Segment Start: Given data
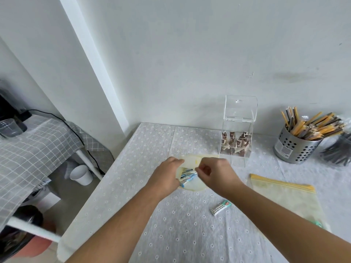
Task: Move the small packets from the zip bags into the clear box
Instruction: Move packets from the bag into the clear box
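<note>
1. At frame centre, the left hand (168, 175) and right hand (214, 172) both pinch a yellowish zip bag (191, 185) holding blue-white packets (187, 176).
2. The clear box (236, 133), lid up, stands just beyond, brown packets inside.
3. One loose packet (220, 207) lies lower right, beside a flat second zip bag (284, 200).

Home: clothed table (117, 186), stick caddy (296, 147).
</note>
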A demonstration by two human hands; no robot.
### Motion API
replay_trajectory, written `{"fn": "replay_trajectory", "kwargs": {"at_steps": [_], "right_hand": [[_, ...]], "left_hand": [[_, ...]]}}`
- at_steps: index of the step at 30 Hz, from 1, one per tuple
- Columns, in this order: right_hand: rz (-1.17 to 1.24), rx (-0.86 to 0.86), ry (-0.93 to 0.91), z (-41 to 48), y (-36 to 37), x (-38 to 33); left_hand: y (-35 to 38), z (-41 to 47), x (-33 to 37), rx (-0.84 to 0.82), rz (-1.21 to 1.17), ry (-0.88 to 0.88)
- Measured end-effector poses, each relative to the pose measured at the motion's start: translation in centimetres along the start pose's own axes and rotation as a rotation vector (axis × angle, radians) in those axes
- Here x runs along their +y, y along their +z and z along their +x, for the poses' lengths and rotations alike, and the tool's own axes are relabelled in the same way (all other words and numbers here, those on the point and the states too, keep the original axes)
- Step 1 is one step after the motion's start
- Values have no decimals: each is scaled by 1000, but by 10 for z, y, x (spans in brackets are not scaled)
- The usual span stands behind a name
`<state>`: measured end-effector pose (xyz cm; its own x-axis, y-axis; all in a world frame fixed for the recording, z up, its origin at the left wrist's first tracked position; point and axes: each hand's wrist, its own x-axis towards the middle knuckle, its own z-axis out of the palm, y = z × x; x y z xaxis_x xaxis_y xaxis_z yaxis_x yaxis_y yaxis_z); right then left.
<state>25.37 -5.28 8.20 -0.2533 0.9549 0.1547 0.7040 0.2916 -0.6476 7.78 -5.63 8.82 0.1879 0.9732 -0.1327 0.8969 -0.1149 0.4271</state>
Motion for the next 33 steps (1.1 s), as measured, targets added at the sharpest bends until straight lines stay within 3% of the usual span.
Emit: {"fn": "replay_trajectory", "kwargs": {"at_steps": [4,7,12,25,33], "right_hand": [[-205,-283,29,25,29,3],[-414,-507,79,47,47,12],[-496,-648,97,70,75,29],[-539,-630,3,81,96,43],[-171,-546,133,75,89,45]], "left_hand": [[-4,-2,4,82,27,69],[-2,-3,3,50,12,86],[1,0,1,38,-40,105],[0,0,-11,43,-70,114],[-3,1,-10,61,-58,92]]}}
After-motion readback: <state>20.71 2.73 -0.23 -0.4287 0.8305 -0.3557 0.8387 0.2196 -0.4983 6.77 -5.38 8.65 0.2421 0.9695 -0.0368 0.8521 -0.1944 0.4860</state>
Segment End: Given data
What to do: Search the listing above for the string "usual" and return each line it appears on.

Exercise result:
- The usual span stands behind a name
Motion for the next 33 steps (1.1 s), as measured, targets added at the sharpest bends until straight lines stay within 3% of the usual span.

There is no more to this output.